_Given material_:
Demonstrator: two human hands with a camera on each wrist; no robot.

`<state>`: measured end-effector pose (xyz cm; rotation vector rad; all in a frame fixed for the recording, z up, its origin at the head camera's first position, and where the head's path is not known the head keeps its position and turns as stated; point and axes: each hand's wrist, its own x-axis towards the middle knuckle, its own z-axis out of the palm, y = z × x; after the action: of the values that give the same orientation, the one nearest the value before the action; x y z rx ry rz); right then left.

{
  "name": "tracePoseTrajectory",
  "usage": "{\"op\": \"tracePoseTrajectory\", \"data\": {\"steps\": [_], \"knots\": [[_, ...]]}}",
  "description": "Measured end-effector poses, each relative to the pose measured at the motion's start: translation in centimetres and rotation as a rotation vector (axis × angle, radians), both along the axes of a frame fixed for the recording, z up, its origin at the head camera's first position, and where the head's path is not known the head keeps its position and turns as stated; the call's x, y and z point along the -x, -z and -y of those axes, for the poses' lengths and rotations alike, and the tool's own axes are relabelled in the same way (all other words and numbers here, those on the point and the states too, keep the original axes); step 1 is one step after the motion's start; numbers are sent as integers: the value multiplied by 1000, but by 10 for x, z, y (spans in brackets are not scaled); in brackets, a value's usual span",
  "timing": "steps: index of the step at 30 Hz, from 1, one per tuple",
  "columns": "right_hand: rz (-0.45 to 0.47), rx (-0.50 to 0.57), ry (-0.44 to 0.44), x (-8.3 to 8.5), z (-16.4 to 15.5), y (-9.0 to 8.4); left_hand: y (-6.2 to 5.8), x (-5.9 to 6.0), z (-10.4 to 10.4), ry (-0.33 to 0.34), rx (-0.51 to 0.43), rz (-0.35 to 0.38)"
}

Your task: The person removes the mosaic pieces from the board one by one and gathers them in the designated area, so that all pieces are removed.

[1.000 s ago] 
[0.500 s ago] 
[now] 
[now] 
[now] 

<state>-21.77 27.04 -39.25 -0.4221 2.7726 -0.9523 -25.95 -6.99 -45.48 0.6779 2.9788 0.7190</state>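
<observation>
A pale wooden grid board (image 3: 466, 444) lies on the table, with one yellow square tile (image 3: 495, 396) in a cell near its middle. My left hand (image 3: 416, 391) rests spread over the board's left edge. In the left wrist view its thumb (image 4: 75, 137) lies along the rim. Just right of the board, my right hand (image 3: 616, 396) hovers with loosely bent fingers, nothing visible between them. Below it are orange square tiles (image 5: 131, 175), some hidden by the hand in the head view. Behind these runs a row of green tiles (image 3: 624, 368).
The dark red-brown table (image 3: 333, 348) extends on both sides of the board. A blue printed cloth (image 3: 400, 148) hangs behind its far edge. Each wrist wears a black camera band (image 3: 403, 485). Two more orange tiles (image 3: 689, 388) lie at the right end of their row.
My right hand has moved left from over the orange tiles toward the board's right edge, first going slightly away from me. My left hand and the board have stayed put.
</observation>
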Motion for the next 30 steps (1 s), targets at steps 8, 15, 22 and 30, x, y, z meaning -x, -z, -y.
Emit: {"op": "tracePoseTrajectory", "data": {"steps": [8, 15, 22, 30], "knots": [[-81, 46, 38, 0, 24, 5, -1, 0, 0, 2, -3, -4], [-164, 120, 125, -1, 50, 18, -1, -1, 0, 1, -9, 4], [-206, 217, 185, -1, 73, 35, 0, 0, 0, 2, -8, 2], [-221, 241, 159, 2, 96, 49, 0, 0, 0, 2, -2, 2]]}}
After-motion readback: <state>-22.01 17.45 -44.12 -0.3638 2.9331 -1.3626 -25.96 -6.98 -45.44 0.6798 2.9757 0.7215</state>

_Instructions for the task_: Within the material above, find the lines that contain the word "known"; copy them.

_Your solution_:
`<state>`: measured end-effector pose (xyz cm; rotation vector rad; all in a frame fixed for the recording, z up, its origin at the head camera's first position, and where the head's path is not known the head keeps its position and turns as stated; point and axes: each hand's wrist, its own x-axis towards the middle knuckle, its own z-axis out of the palm, y = z × x; after the action: of the values that give the same orientation, the one nearest the value before the action; x y z rx ry rz); right then left.
  "description": "Measured end-effector poses, each relative to the pose measured at the motion's start: translation in centimetres and rotation as a rotation vector (axis × angle, radians), both along the axes of a frame fixed for the recording, z up, its origin at the head camera's first position, and where the head's path is not known the head keeps its position and turns as stated; the call's x, y and z point along the -x, -z and -y of those axes, for the poses' lengths and rotations alike, and the tool's own axes are relabelled in the same way (all other words and numbers here, those on the point and the states too, keep the original axes); step 1 is one step after the motion's start; numbers are sent as integers: the value multiplied by 1000, but by 10 for x, z, y (spans in brackets are not scaled); in brackets, a value's usual span",

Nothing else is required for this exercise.